■ **Work instructions**: Print the line containing "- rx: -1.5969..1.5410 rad" and every later line of the records. Keep each one exactly as given, ending with the last.

■ **Source material**:
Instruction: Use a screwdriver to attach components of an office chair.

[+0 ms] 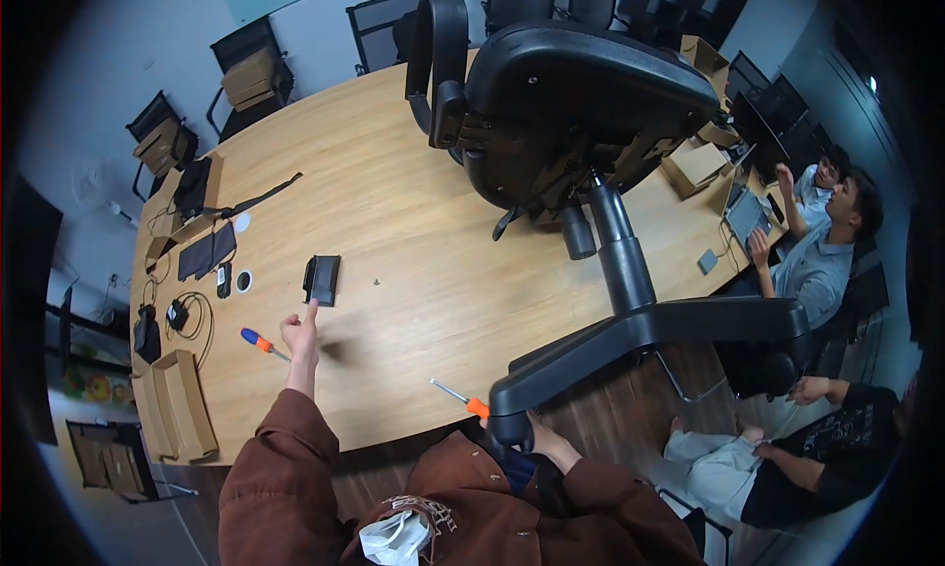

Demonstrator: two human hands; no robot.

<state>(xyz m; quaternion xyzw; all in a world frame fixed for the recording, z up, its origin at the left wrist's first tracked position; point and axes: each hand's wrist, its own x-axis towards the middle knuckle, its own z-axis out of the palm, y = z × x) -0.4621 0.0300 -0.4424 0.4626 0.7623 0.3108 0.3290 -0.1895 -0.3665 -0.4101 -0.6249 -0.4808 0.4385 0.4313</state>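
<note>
A black office chair (591, 84) lies on its side on the wooden table, its underside and gas lift turned toward me. Its five-star base (640, 330) juts over the near table edge. My right hand (553, 446) is partly hidden behind a base leg and caster. An orange-handled screwdriver (477, 407) sticks out past that caster, gripped by this hand, its shaft pointing up-left. My left hand (301, 334) hovers over the table with a finger stretched toward a small black case-like object (323, 280). Beside that hand lies a blue-and-orange screwdriver (258, 340).
A tiny dark piece (376, 282) lies mid-table. At left are an open cardboard box (177, 408), coiled cables (202, 320), a dark cloth pouch (207, 251) and a black strap (266, 194). People sit at right, one near a laptop (748, 217). Chairs holding boxes (251, 77) stand beyond the table.
</note>
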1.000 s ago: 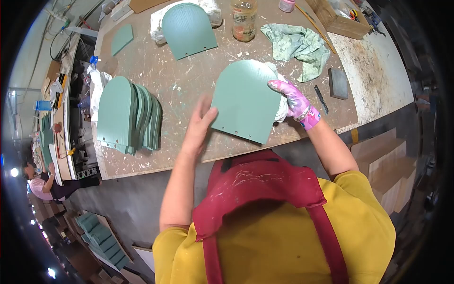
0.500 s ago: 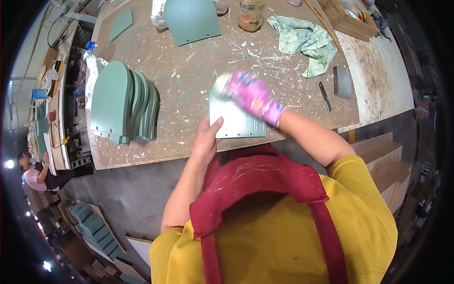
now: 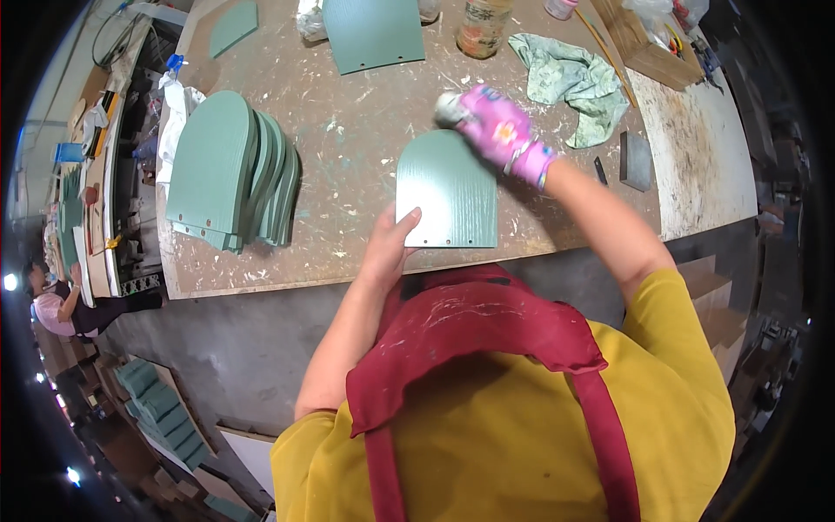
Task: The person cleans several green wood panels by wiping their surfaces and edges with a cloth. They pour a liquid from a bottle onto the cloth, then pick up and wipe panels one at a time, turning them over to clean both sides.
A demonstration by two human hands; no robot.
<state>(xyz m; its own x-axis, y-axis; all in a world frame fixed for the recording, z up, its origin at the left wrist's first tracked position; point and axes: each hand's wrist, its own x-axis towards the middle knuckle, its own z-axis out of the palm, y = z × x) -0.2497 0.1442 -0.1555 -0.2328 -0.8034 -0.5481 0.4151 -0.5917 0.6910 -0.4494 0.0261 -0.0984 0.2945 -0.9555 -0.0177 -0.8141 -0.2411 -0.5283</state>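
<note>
A green panel (image 3: 448, 187) with a rounded top and small holes along its straight edge lies in front of me, near the table's front edge. My left hand (image 3: 389, 244), bare, grips its lower left corner with the thumb on top. Past the panel's upper right curve is my right hand (image 3: 504, 135), in a pink floral glove. Its fingers are closed round a whitish wad (image 3: 450, 110), whose kind I cannot make out. To the left stands a leaning stack of similar green panels (image 3: 209, 165).
Another green panel (image 3: 374, 35) rests at the back, beside a stained jar (image 3: 481, 30). At the right are a crumpled cloth (image 3: 565, 78), a grey block (image 3: 635, 161), a dark slim tool (image 3: 600, 170) and a wooden box (image 3: 657, 52). A person (image 3: 61, 309) works far left.
My right hand has moved with the wad from the panel's upper left curve to the right, beyond its top edge. My left hand keeps its grip on the corner.
</note>
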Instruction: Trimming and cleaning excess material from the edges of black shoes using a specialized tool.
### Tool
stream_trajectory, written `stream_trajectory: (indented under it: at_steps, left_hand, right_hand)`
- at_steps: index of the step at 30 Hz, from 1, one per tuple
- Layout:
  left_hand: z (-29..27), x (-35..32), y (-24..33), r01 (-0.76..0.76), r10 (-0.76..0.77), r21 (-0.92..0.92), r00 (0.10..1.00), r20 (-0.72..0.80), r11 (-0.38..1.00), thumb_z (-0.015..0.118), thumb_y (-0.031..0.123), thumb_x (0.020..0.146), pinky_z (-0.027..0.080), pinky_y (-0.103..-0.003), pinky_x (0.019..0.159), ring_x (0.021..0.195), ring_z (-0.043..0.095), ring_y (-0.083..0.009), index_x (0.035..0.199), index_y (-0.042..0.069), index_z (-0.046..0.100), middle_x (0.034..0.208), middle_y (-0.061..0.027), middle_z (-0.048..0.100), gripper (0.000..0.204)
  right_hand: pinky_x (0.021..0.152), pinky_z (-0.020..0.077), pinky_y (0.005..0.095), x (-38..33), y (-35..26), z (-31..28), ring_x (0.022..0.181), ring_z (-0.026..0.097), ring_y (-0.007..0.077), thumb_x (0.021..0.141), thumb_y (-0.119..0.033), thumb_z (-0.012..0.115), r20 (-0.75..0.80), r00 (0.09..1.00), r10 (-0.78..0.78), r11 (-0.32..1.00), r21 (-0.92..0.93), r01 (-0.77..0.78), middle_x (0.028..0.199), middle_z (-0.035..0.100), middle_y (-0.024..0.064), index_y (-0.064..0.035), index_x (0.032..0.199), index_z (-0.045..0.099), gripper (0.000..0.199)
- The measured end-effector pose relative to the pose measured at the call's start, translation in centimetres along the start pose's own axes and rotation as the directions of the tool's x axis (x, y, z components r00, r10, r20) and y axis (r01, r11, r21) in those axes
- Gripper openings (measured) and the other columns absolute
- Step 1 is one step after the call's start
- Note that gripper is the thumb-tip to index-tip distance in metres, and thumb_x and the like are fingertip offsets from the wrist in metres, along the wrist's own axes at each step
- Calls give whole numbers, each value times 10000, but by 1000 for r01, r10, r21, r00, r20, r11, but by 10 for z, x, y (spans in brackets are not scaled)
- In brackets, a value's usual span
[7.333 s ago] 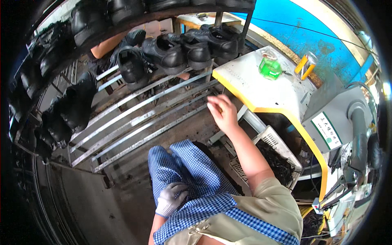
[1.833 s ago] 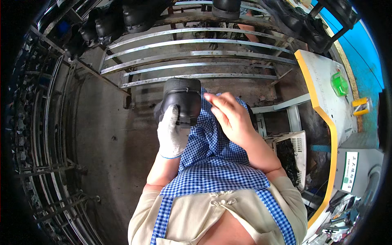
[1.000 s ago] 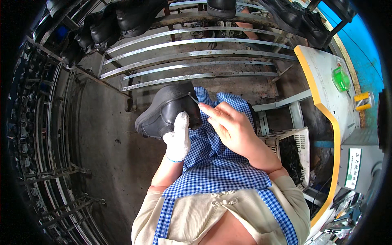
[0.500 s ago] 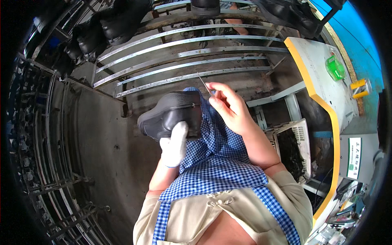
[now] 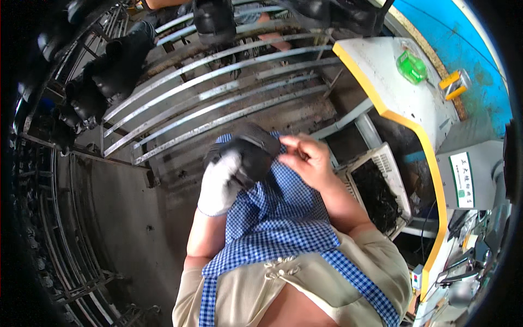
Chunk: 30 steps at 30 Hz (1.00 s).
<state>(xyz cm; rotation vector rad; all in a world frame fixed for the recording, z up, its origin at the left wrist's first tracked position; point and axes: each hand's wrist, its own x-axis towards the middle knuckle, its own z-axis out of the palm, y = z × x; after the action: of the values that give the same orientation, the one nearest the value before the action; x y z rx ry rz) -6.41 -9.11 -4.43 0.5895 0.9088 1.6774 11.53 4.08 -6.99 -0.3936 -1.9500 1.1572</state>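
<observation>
My left hand (image 5: 220,182), in a white glove, grips a black shoe (image 5: 256,155) in front of my lap. The shoe is tilted and partly smeared by motion. My bare right hand (image 5: 310,161) is close at the shoe's right side, its thumb and forefinger pinched together. A thin pointed metal tool showed in that pinch a moment earlier; now it is too blurred, or hidden against the shoe, to make out. Behind the shoe hangs my blue-and-white checked apron (image 5: 283,196).
A metal rack (image 5: 218,95) stands ahead, with black shoes (image 5: 117,71) along its far left side. To the right, a white worktable (image 5: 376,60) with a yellow edge bears a green container (image 5: 412,67) and a yellow-banded roll (image 5: 455,85). Below it sits a white basket (image 5: 400,180) of dark scraps.
The shoe has turned in my left hand and come nearer my right. My right hand has moved down to the shoe's side, and the tool no longer shows clearly. My view has shifted rightward.
</observation>
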Motion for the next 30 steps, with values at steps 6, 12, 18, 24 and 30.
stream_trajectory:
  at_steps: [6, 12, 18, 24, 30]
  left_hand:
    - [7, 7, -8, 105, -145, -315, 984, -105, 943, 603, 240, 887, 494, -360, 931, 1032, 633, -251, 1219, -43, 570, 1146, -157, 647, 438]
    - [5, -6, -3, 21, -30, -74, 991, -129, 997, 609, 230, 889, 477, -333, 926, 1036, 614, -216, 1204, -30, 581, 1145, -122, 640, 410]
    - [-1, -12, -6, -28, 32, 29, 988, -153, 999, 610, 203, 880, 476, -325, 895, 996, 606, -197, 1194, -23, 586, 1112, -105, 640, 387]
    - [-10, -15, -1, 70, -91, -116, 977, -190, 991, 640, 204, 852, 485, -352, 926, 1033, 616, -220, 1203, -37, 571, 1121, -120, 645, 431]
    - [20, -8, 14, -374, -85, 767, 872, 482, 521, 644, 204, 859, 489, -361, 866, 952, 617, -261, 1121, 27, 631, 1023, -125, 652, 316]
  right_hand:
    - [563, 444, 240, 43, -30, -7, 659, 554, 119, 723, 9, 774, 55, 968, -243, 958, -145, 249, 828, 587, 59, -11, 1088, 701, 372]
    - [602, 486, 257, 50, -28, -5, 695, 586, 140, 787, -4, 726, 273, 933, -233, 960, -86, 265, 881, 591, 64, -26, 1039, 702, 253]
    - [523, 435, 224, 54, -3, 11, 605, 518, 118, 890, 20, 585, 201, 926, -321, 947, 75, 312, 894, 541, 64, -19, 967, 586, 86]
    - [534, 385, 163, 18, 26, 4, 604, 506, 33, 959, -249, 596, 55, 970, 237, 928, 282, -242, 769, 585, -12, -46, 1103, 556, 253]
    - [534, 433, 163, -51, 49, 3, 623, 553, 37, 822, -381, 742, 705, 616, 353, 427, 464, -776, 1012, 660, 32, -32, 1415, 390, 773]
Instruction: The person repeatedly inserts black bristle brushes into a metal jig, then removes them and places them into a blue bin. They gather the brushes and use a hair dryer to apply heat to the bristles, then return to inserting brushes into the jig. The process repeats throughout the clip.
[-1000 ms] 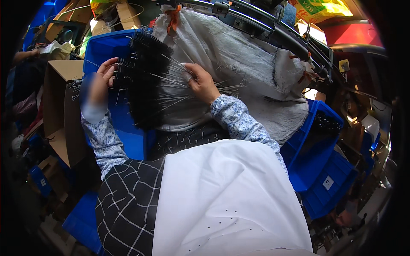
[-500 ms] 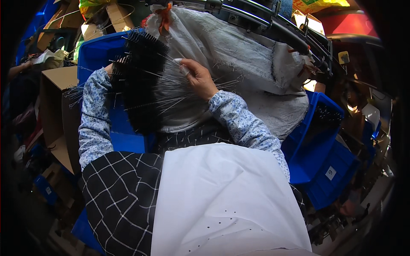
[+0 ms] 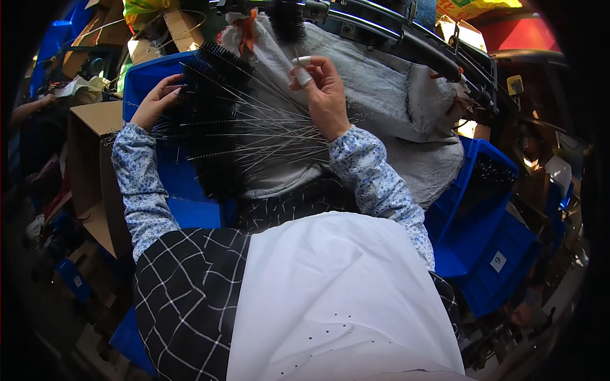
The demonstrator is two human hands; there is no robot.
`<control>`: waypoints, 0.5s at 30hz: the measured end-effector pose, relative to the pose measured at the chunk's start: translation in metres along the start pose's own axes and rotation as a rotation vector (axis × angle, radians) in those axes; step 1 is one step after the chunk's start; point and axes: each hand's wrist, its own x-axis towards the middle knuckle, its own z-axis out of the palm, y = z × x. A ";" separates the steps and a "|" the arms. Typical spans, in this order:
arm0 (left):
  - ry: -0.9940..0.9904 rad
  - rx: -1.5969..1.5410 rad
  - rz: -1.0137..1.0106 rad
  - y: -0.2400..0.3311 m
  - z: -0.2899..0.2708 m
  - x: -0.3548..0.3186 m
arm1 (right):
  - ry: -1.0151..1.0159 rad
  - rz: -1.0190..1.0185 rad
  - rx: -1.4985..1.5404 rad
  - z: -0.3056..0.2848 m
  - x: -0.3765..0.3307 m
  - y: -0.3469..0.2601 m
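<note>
A fanned bundle of wire brushes [image 3: 219,120] with black bristles and thin twisted-wire stems lies on a whitish woven sack [image 3: 375,82]. The stems point right, toward my right wrist. My right hand [image 3: 325,95], with white wrapping on its thumb and a finger, pinches the stem of a single brush [image 3: 285,22]. That brush's black head points up, near the metal frame. At the bundle's left edge is my left hand [image 3: 157,103], thumb and forefinger apart beside the bristle tips. Whether it touches them is hard to tell.
A blue bin [image 3: 149,70] stands behind the bundle, next to an open cardboard box [image 3: 95,117]. On the right is another blue bin [image 3: 467,209] with dark bristly pieces inside. A metal machine frame [image 3: 381,22] crosses the far side. Another person's arm [image 3: 32,108] shows far left.
My right hand has risen from the stems and now holds up one brush. My left hand has come out from behind the bundle to its left edge.
</note>
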 end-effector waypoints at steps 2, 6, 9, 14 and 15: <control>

■ **Your solution**:
  - rx: -1.5969..1.5410 rad
  - rz: -1.0137..1.0106 rad
  - y: -0.2400..0.3311 m
  - z: -0.2899..0.2708 m
  - x: -0.3548..0.3186 m
arm1 (right):
  - ry: -1.0151..1.0159 rad
  - rz: -1.0190..1.0185 rad
  - rx: -1.4985..1.5404 rad
  - z: -0.3056..0.2848 m
  - x: -0.3765..0.3307 m
  - y: -0.3469..0.2601 m
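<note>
A fanned bundle of wire brushes [image 3: 219,120] with black bristles and thin twisted-wire stems lies on a whitish woven sack [image 3: 375,82]. The stems point right, toward my right wrist. My right hand [image 3: 325,95], with white wrapping on its thumb and a finger, pinches the stem of a single brush [image 3: 285,22]. That brush's black head points up, near the metal frame. At the bundle's left edge is my left hand [image 3: 157,103], thumb and forefinger apart beside the bristle tips. Whether it touches them is hard to tell.
A blue bin [image 3: 149,70] stands behind the bundle, next to an open cardboard box [image 3: 95,117]. On the right is another blue bin [image 3: 467,209] with dark bristly pieces inside. A metal machine frame [image 3: 381,22] crosses the far side. Another person's arm [image 3: 32,108] shows far left.
My right hand has risen from the stems and now holds up one brush. My left hand has come out from behind the bundle to its left edge.
</note>
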 end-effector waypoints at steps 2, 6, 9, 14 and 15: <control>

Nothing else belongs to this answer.